# How to cluster the datasets?
According to some kernels like [here](https://www.kaggle.com/erikgarcia/data-is-an-hypersphere) the target transaction depends on the euclidean distance. I want to find out, if there are any significant cluster in the 200 dimensions.
Because of the size there are view clustering methods you can use. <br>
At the end of this kernel the new features are save and can be used for training a model.

## In this kernel I will use a efficient implementation of [DBSCAN](https://hdbscan.readthedocs.io/en/latest/basic_hdbscan.html). 

In [None]:
!pip install hdbscan

In [None]:
import hdbscan

In [None]:
import pandas as pd
import numpy as np
from scipy import stats
import matplotlib.pyplot as plt
import seaborn as sns
import os
import warnings
warnings.filterwarnings('ignore')

import lightgbm as lgb
from sklearn.metrics import roc_auc_score
from sklearn.model_selection import cross_val_score, train_test_split, KFold
from sklearn.cluster import SpectralClustering, AgglomerativeClustering, DBSCAN, KMeans, FeatureAgglomeration
from sklearn.mixture import GaussianMixture
from sklearn.preprocessing import StandardScaler, MinMaxScaler
from tqdm import tqdm
import gc
import time
gc.enable()
from numba import jit

In [None]:
%%time
train = pd.read_csv("../input/train.csv")
test = pd.read_csv("../input/test.csv")
X_test_ID = test.ID_code.values
y = train.target.values

cols = [i for i in test.columns if "var" in i]
train = train[cols+["target"]]
test = test[cols]
train.shape

In [None]:
df = pd.concat([train,test], axis=0)
scaler = StandardScaler()
df[cols] = scaler.fit_transform(df[cols])

# KMeans

In [None]:
%%time
sample_size = 10000

for sample_size in [df.shape[0]]:

    for m,n in enumerate([5,10,20,40]): # 
    #     print(f"\r {m}: clusters: {n}", flush=True, end="")

        n_clusters = n
        start = time.time()
        cluster = KMeans(n_clusters=n_clusters, init="k-means++", n_init=1, max_iter=200, tol=0.0001, 
                         precompute_distances="auto", verbose=0, random_state=None, copy_x=True, n_jobs=-1, algorithm="auto")

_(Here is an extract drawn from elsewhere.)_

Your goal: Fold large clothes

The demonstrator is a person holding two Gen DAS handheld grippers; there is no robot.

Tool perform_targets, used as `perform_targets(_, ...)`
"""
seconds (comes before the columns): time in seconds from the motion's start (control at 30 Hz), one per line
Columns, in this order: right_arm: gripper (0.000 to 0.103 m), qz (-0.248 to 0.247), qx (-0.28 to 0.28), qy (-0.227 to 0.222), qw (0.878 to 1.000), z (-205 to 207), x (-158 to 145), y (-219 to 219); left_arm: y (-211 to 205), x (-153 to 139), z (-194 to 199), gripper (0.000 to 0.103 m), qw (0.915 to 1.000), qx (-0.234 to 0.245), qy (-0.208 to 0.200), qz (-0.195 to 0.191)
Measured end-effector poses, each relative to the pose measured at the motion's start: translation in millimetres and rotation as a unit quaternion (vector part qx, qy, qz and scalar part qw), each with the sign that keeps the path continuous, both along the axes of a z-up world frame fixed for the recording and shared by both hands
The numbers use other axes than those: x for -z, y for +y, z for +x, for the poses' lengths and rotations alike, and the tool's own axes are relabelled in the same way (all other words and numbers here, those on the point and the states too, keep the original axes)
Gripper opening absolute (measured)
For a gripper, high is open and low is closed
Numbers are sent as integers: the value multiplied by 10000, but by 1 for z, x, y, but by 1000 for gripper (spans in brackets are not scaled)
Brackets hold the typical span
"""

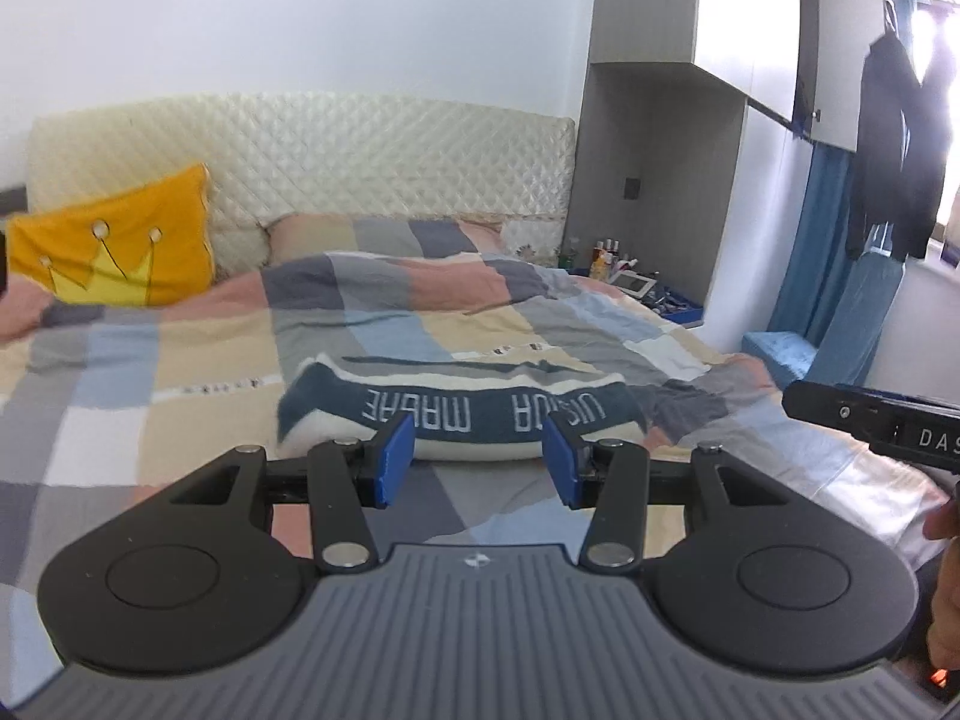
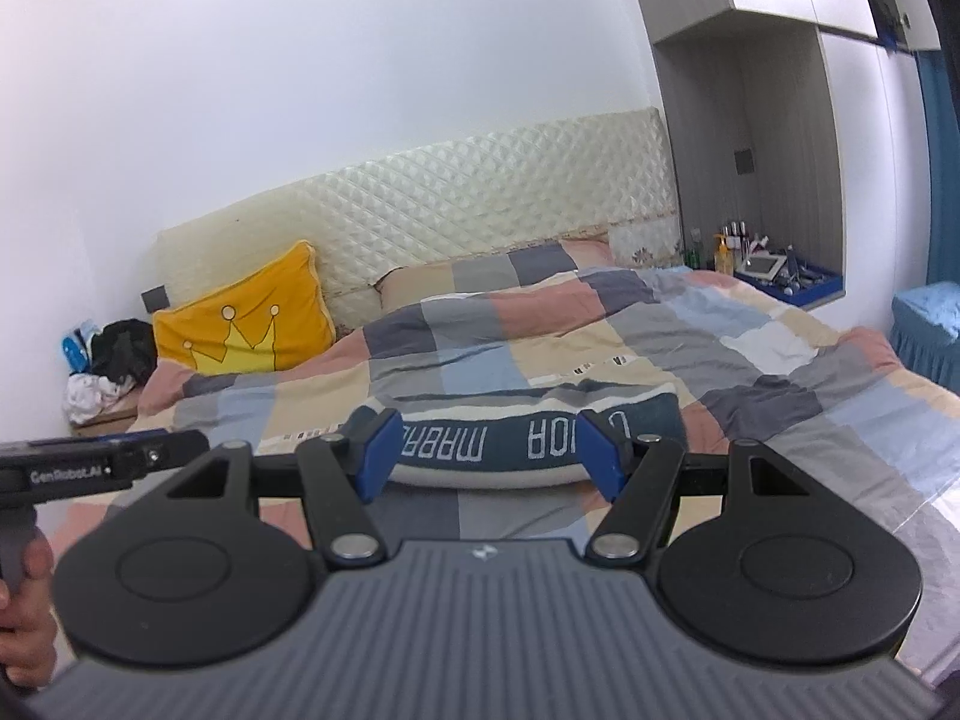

        cluster.fit(df.head(sample_size)[cols])
        end = time.time()
        print("{:.2f} Seconds | Clusters: {} | Sample size: {:.2f}% of total.".format(end-start, n_clusters, sample_size/df.shape[0]))
        y_pred = cluster.labels_

        train[f"kmeans_{m+1}"] = y_pred[:200000]
        test[f"kmeans_{m+1}"] = y_pred[200000:]
        del cluster
        gc.collect()

## KMeans just splits all the data in n cluster with almost the same size but the frequency of the target is in some clusters higher.

In [None]:
kmdf = train[["kmeans_3", "target"]].sort_values(by="target")
plt.figure(figsize=(12,8))
x = kmdf[kmdf.target==0].kmeans_3
y = kmdf[kmdf.target==1].kmeans_3
plt.hist([x,y], bins=60, label=["target = 0", "target = 1"]);
plt.legend(loc='upper right')
plt.show()

In [None]:
kmdf = train[train.kmeans_3==18]

sns.pairplot(kmdf[cols[:3]+["target"]], hue="target", vars=cols[:3]);
sns.pairplot(train[cols[:3]+["kmeans_1"]], hue="kmeans_1", vars=cols[:3]);

# Now GMM
## GMM works like KMeans but takes the density into account
The compution time increases with the number of clusters.

In [None]:
%%time
sample_size = 10000

for sample_size in [int(df.shape[0]*1)]:
    for m,n in enumerate([5,10,20]): # 

        n_clusters = n
        start = time.time()
        cluster = GaussianMixture(n_components=n_clusters, covariance_type="full", tol=0.001, reg_covar=1e-06, 
                                  max_iter=100, n_init=1, init_params="kmeans", weights_init=None, 
                                  means_init=None, precisions_init=None, random_state=None, 
                                  warm_start=False, verbose=0, verbose_interval=10)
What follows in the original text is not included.